**WHAT IS EXPECTED**:
For the records that follow, give the number of lines containing the word "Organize", with no added text.

%%

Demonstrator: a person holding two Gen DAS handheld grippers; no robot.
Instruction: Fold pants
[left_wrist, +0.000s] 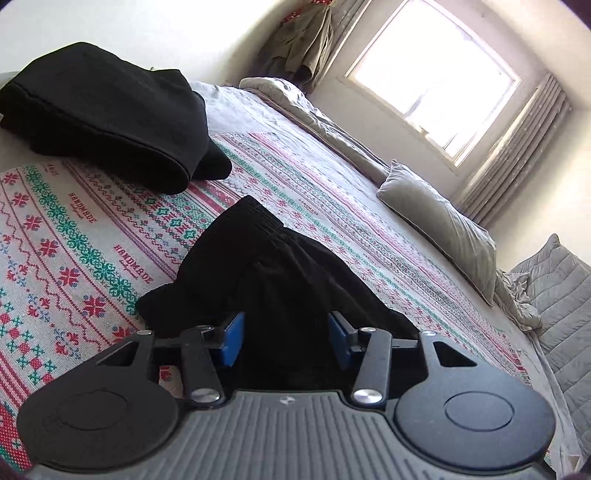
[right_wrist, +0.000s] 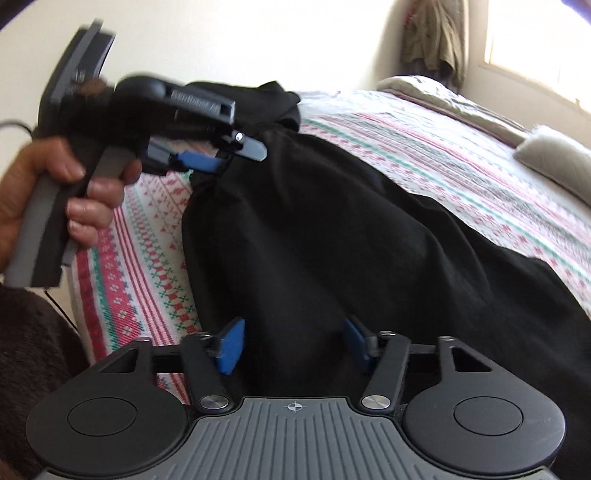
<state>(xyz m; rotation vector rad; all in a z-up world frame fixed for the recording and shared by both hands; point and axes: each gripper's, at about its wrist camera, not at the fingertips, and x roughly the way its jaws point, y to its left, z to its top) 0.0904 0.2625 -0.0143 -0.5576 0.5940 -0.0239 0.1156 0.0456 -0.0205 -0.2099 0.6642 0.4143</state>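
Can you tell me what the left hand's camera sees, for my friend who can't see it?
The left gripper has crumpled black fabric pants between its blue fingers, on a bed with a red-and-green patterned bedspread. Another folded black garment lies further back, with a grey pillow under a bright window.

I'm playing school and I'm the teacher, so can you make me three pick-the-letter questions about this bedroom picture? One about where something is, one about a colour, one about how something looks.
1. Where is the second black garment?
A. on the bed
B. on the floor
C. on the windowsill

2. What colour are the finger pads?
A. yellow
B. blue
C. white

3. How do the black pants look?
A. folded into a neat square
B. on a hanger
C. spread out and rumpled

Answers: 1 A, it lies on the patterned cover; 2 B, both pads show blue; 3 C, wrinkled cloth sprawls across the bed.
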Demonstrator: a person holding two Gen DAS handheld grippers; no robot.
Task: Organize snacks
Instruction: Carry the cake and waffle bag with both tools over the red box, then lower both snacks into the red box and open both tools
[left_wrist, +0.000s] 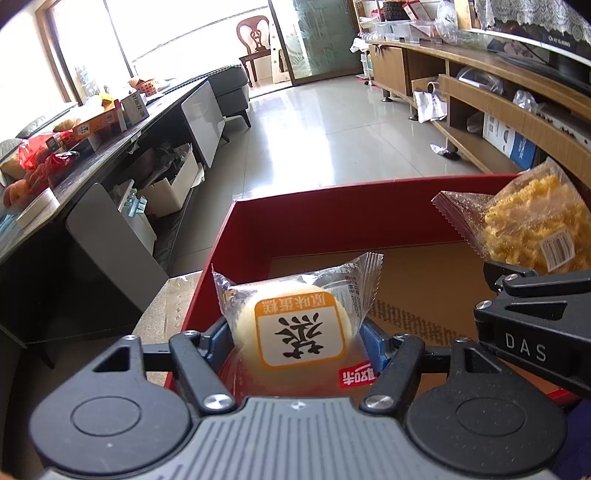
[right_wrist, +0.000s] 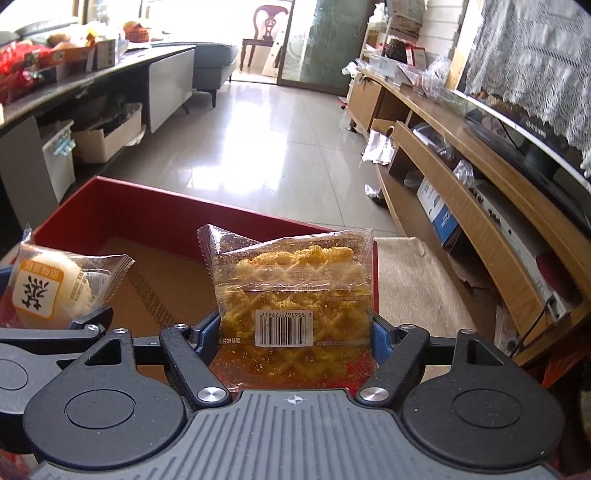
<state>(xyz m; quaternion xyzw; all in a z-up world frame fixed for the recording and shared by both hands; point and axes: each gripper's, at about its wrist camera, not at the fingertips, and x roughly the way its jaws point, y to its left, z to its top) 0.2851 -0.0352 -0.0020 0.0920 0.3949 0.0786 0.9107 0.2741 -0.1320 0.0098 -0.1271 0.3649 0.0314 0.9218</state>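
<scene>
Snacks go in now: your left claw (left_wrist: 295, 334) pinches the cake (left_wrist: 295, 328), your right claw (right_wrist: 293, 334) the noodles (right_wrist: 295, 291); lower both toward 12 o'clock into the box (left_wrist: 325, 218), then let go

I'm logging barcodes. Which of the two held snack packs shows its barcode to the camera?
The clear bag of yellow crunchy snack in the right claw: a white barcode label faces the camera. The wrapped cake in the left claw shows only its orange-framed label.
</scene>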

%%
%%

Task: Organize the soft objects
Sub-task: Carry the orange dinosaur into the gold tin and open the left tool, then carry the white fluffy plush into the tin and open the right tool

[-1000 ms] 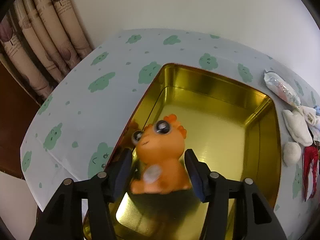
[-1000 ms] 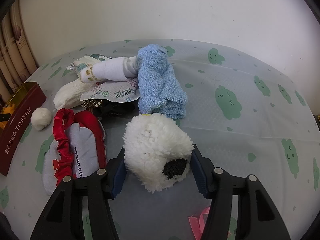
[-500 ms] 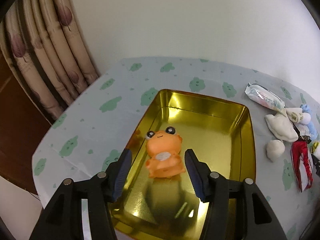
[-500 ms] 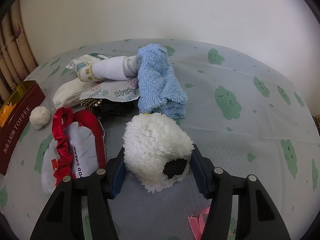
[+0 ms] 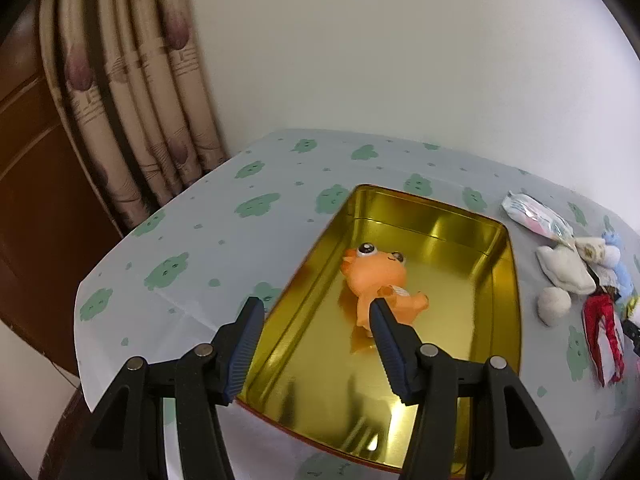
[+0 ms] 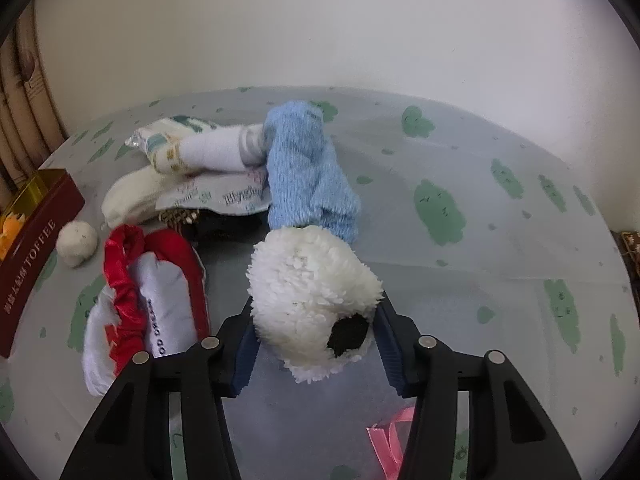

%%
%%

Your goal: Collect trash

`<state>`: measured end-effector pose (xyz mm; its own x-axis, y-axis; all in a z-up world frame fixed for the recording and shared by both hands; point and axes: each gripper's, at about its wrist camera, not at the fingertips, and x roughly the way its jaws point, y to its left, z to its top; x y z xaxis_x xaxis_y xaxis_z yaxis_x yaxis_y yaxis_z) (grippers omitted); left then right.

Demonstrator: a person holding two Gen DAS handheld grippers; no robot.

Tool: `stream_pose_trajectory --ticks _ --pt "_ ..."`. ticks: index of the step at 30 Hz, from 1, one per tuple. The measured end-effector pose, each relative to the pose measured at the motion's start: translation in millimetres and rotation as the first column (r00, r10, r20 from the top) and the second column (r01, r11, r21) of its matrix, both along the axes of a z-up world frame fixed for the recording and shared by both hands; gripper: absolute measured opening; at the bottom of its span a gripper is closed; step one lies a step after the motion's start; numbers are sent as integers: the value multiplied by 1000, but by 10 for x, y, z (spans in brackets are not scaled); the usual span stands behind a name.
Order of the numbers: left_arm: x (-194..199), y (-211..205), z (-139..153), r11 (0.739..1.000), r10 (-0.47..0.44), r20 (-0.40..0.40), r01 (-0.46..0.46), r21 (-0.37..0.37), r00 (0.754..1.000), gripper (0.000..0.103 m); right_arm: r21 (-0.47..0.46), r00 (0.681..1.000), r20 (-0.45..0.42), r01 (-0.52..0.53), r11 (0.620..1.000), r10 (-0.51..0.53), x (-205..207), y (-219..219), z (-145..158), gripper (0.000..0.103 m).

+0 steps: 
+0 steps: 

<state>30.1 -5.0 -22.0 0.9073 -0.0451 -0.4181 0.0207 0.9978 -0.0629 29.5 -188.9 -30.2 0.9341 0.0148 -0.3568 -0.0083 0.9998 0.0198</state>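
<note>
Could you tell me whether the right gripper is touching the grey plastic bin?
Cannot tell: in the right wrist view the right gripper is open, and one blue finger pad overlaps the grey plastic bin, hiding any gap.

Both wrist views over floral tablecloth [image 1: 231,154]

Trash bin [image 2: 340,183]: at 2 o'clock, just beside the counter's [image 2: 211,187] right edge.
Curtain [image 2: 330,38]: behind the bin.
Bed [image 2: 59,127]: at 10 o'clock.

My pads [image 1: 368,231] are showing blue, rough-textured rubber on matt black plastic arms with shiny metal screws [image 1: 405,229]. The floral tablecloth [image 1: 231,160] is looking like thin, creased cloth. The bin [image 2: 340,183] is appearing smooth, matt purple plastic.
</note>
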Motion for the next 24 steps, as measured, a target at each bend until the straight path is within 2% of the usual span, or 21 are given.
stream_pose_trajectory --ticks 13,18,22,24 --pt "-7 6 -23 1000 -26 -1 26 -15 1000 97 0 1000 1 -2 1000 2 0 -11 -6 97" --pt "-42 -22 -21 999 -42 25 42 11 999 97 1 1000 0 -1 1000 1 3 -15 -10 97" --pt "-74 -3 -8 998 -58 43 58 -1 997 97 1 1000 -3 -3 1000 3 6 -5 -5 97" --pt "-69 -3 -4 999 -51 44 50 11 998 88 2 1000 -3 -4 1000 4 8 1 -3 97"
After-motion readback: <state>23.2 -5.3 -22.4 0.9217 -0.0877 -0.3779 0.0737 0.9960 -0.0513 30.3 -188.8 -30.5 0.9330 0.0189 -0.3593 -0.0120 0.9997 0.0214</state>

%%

**SOLVED EXERCISE**:
2